Prompt. Below are some records. Copy every line in them that holds "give".

Records from a data source:

━━━━━━━━━━━━━━━━

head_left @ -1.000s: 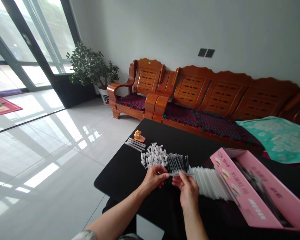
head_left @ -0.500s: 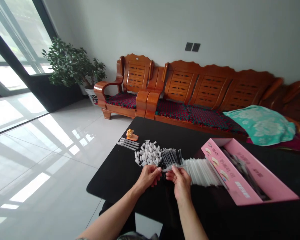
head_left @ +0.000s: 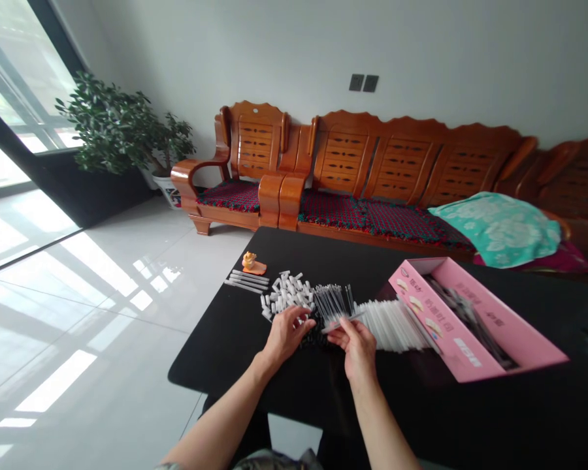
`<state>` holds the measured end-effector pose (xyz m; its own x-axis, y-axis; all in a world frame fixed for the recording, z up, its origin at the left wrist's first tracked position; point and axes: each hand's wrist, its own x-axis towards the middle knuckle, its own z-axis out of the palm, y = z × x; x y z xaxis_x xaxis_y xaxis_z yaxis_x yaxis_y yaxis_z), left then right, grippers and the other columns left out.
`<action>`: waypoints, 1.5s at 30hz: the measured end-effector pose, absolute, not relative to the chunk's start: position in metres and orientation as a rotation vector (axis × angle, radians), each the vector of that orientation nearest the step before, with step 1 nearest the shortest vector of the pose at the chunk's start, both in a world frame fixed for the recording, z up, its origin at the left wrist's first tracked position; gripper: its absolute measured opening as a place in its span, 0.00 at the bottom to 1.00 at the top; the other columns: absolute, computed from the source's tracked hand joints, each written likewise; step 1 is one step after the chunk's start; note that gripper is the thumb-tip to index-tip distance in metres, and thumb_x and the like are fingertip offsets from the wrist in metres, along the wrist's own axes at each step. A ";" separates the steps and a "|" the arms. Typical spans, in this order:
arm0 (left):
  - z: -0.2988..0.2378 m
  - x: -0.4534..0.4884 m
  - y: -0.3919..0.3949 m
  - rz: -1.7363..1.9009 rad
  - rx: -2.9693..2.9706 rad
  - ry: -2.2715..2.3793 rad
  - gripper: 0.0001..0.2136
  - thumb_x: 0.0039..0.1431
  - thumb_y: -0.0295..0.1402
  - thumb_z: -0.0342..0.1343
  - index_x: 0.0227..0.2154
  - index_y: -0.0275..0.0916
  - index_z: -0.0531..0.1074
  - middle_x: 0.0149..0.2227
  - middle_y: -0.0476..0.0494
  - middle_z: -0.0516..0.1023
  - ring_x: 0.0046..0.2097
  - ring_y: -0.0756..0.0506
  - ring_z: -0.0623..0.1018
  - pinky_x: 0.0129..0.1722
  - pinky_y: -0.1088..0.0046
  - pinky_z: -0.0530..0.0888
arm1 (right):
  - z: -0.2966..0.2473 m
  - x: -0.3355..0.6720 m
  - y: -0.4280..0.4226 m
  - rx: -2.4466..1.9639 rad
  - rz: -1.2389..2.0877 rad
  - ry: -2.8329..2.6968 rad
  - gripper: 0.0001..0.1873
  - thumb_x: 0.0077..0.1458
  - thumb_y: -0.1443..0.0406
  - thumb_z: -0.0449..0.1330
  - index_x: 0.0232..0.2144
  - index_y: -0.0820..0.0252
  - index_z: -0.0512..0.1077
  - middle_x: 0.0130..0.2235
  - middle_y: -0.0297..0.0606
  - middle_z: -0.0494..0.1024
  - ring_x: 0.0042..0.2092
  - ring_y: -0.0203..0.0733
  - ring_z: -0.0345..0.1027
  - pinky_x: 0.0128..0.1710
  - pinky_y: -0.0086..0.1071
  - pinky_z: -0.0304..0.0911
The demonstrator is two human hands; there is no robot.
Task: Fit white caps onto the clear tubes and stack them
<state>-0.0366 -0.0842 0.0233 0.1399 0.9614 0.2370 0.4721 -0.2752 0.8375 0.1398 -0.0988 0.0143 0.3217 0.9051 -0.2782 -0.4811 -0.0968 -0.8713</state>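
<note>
And there, pinching a slim translucent tube (head_left: 330, 326) between thumb and fingers of the right hand (head_left: 359, 346), fingers closed on it near the middle, probably to leave both ends free. Tilts slightly, left end low, just in front of a fan of thin refills (head_left: 329, 301), above the black desk (head_left: 215, 352). Over at the left hand (head_left: 285, 331), half open, curled, with a gap between thumb and forefinger, at the near edge of a heap of white caps (head_left: 287, 292); holding nothing visible, though perhaps touching a small part, too fine to tell. Small black pieces (head_left: 313, 336) right between the hands, seemingly for easy reach. Sorted by kind, it seems, for picking without searching: caps left, refills at centre, a row of clear tubes (head_left: 392, 326) to the right, beside an open pink box (head_left: 436, 326) of dark contents. Four pens (head_left: 247, 281) side by side at the far left, near a small orange figurine (head_left: 249, 261), apparently set apart from the loose parts. Beyond the dark desktop, a carved wooden sofa (head_left: 347, 153) with a teal cloth (head_left: 500, 228), a potted plant (head_left: 122, 127), and glossy floor tiles (head_left: 127, 359) streaked with daylight.
</note>
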 end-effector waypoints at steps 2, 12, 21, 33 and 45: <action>0.022 -0.038 -0.071 0.970 1.899 1.616 0.10 0.59 0.38 0.56 0.39 0.40 0.77 0.36 0.43 0.77 0.32 0.48 0.74 0.35 0.74 0.68 | 0.013 0.143 -0.098 -1.155 1.237 -0.501 0.21 0.38 0.57 0.73 0.29 0.64 0.69 0.25 0.41 0.81 0.24 0.42 0.76 0.22 0.29 0.72; 0.016 -0.020 -0.047 0.526 2.060 1.914 0.12 0.59 0.44 0.56 0.37 0.41 0.74 0.41 0.44 0.75 0.37 0.45 0.76 0.33 0.73 0.65 | 0.011 0.138 -0.105 -1.186 1.261 -0.542 0.22 0.38 0.55 0.72 0.29 0.64 0.70 0.25 0.40 0.81 0.22 0.40 0.74 0.20 0.27 0.70; 0.008 -0.019 -0.043 0.713 1.978 1.826 0.06 0.56 0.36 0.58 0.33 0.40 0.75 0.37 0.43 0.77 0.37 0.45 0.76 0.36 0.72 0.65 | 0.013 0.139 -0.105 -1.199 1.273 -0.584 0.23 0.39 0.54 0.72 0.30 0.64 0.70 0.25 0.41 0.80 0.23 0.40 0.74 0.21 0.27 0.69; 0.016 -0.030 -0.039 1.376 0.763 0.979 0.16 0.46 0.39 0.65 0.35 0.33 0.76 0.24 0.49 0.73 0.22 0.54 0.68 0.20 0.81 0.60 | 0.037 0.128 -0.116 -1.263 1.211 -1.273 0.28 0.59 0.49 0.53 0.46 0.67 0.73 0.15 0.27 0.64 0.15 0.30 0.53 0.14 0.24 0.49; 0.015 -0.034 -0.053 1.413 0.707 0.922 0.16 0.43 0.38 0.67 0.33 0.33 0.77 0.28 0.46 0.76 0.25 0.54 0.72 0.21 0.82 0.65 | 0.032 0.122 -0.115 -1.340 0.990 -1.576 0.24 0.61 0.53 0.51 0.45 0.66 0.76 0.19 0.30 0.62 0.20 0.34 0.56 0.19 0.26 0.52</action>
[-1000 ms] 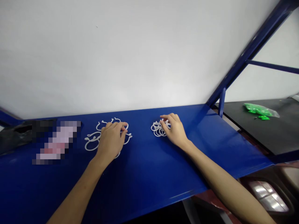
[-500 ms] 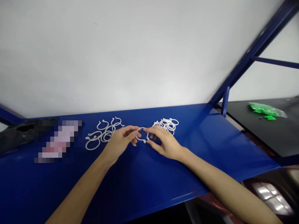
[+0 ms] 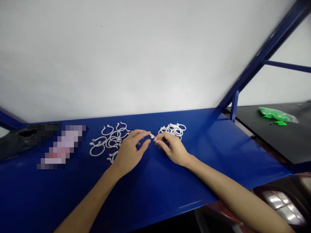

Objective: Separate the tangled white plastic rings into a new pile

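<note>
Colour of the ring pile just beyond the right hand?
White ring pile; the head view shows it best.

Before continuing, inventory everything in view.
Table: one, blue, centre
Left rings: several, white, table's left
Right rings: several, white, table's middle
Small piece: one, white, between rings
Dark bundle: one, black, far left
Pixelated patch: one, pinkish, left
Wall: one, white, behind
Frame bars: several, blue, sides
Second table: one, black, right
Clear bag: one, green contents, second table
Glossy object: one, dark, lower right
Left hand: one, bare, at small piece
Right hand: one, bare, holding small piece
</note>
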`<state>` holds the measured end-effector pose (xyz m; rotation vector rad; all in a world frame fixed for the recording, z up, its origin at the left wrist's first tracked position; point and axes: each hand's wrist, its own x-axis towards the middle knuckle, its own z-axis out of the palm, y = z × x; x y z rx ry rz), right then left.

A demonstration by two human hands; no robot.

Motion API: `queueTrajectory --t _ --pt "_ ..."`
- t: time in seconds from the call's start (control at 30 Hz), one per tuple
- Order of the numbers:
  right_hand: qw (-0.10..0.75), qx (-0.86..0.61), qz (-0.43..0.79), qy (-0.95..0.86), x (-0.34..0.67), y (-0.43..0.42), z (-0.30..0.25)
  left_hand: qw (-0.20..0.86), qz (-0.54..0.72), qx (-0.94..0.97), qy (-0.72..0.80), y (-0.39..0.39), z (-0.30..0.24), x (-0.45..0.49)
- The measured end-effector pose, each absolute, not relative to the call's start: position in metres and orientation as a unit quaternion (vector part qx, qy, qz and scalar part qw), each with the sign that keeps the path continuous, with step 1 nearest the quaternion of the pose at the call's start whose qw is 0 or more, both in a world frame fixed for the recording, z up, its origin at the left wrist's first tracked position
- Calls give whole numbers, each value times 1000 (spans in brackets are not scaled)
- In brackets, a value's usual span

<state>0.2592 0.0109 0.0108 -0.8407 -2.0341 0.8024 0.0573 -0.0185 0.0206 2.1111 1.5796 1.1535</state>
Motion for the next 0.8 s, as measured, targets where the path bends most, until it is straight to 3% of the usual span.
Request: queueTrajectory --t 0.17,0.47,0.8 --pt "408 -324 383 -763 259 11 11 57 395 759 515 -17 12 59" --pt "444 -350 428 -705 256 13 6 -176 331 814 443 -21 3 62" --pt "439 -361 442 -693 258 14 4 -208 363 827 375 -23 1 68"
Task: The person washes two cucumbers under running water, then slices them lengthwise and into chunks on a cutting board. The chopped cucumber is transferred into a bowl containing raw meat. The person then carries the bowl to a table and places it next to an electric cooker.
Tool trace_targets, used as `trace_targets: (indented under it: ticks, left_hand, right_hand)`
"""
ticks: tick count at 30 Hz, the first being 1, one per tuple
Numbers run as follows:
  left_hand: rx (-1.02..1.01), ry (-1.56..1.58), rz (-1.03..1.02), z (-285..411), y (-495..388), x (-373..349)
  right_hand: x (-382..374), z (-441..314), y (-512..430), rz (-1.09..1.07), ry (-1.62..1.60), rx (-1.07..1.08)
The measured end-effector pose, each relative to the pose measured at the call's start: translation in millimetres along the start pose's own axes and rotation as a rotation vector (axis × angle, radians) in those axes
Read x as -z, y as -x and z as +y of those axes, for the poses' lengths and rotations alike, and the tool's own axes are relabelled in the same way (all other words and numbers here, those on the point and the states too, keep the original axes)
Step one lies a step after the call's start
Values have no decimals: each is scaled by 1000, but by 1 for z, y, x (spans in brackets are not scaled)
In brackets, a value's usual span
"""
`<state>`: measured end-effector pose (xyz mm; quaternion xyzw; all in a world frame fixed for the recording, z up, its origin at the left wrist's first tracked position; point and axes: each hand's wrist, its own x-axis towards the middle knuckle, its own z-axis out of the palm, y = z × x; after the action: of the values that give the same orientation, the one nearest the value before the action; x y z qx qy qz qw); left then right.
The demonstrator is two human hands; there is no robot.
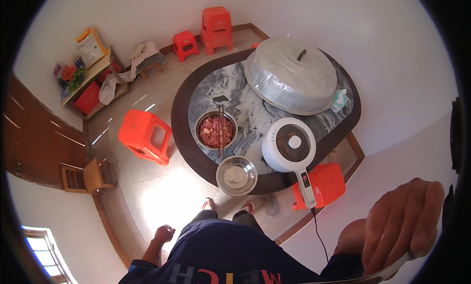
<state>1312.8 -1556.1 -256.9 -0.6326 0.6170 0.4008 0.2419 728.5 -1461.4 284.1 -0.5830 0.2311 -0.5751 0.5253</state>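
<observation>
My left hand (164, 233) hangs low beside my body, its fingers curled and no object visible in it. Raised close to the camera, my right hand (404, 225) has its fingers together over a pale curved rim (392, 266); whether it grips this is unclear. On the marble-topped table (250, 137), two chopsticks (221, 131) lie across a metal bowl of raw sliced meat (210, 132). An empty metal bowl (236, 175) sits at the near edge. To its right is a white electric pot (270, 151) with a glass lid (290, 151), brown food under it and a lit display on its handle.
A large domed metal cover (290, 74) and a tissue pack (339, 100) are on the table. A red plastic stool (145, 135) stands left, another (329, 184) under the pot's handle. The pot's black cord (319, 232) runs down. A wooden chair (90, 175) stands far left.
</observation>
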Motion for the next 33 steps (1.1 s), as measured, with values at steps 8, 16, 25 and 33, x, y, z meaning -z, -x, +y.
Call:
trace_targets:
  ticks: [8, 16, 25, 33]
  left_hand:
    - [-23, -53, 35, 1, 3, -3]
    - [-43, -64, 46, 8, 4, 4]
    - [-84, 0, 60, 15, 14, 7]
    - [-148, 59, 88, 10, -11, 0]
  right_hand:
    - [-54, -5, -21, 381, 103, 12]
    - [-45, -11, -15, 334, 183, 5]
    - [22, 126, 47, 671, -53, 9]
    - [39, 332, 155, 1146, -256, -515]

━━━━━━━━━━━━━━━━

Worked solution.
- Calls give whole numbers, each value times 1000 (spans in brackets are not scaled)
`<state>`: measured end-effector pose (xyz mm; quaternion xyzw; all in a world frame fixed for the recording, z up, its origin at the left wrist's first tracked position; point and axes: each hand's wrist, its own x-axis towards the middle knuckle, its own z-axis out of the palm, y = z × x; after the action: of the values that give the same orientation, the one nearest the value before the action; x y z qx qy qz qw); left then right.

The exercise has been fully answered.